### EXERCISE DIRECTIONS
Among the lines of data below, reproduce only those from the one with "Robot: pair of" through the one with "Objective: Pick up", exactly as they stand, both ends included.

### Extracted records
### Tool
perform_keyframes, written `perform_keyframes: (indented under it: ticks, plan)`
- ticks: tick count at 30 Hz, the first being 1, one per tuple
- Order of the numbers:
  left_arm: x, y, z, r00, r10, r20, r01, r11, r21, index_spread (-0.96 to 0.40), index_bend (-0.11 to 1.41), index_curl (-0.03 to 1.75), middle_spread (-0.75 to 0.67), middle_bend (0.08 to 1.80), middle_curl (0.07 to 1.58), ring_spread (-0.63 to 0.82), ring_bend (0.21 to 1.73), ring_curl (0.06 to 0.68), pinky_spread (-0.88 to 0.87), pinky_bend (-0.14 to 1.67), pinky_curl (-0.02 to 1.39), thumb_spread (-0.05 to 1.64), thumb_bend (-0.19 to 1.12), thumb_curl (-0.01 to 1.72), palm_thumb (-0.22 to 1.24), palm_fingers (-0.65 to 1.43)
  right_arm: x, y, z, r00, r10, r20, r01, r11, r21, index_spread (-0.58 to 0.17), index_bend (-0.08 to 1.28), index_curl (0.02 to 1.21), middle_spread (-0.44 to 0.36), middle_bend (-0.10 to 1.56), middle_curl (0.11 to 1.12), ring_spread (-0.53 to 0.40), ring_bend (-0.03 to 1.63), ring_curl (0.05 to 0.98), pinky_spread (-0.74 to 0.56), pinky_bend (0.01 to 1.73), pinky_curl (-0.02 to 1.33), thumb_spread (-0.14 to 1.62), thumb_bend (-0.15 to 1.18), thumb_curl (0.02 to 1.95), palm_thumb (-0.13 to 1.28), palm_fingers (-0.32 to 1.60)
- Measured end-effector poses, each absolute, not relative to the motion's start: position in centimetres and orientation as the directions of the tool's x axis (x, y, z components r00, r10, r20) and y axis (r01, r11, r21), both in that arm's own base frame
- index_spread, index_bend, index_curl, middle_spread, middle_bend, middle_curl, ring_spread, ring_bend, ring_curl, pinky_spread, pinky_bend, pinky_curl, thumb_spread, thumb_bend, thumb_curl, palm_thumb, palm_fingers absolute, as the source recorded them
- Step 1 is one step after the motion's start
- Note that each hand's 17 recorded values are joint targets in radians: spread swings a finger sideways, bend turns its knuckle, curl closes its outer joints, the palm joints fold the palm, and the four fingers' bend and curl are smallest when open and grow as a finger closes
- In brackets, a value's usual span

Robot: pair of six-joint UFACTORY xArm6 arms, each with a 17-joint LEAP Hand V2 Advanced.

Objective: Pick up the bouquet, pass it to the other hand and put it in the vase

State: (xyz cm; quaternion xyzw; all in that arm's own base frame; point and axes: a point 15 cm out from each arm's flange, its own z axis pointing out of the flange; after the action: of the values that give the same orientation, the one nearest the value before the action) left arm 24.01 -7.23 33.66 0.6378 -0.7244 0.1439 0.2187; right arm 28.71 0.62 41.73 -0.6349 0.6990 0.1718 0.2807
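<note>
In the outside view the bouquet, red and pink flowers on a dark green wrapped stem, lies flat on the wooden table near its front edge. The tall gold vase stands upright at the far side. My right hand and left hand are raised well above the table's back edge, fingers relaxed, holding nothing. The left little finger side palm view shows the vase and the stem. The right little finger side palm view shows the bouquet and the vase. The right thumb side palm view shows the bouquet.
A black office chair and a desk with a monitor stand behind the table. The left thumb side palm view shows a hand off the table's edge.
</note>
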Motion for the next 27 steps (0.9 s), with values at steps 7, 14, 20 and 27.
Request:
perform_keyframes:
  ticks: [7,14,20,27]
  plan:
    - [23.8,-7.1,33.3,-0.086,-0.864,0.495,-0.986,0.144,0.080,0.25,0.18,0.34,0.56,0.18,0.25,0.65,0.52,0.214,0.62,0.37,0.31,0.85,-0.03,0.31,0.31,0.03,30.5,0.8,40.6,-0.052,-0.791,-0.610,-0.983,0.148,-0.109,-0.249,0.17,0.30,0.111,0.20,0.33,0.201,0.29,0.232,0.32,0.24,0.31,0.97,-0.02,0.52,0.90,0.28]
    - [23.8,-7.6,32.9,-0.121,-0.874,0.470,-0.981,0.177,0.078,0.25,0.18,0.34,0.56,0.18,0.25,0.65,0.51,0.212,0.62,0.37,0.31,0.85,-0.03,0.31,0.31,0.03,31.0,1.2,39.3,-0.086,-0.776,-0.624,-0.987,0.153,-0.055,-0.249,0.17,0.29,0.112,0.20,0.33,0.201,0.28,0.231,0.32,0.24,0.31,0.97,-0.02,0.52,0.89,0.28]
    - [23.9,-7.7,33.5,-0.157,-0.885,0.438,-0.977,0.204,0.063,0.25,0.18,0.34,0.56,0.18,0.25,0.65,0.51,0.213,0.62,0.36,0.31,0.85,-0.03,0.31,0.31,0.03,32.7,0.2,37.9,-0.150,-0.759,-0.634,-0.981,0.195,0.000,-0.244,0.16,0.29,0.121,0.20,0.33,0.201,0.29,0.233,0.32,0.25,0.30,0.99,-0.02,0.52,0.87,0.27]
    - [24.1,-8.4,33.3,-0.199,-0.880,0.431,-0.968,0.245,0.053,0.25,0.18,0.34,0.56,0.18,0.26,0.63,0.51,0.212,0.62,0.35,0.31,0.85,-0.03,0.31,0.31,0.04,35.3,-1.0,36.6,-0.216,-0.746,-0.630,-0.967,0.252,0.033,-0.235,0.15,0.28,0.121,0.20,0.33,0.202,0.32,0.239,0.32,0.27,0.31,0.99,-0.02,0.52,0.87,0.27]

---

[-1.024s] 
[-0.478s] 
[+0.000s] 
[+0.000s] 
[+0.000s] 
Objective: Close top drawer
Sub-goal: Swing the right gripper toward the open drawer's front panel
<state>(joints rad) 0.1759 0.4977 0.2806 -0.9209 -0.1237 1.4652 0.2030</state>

### RESULT OF THIS EXERCISE
Robot: pair of six-joint UFACTORY xArm6 arms, each with a 17-joint LEAP Hand V2 Advanced.

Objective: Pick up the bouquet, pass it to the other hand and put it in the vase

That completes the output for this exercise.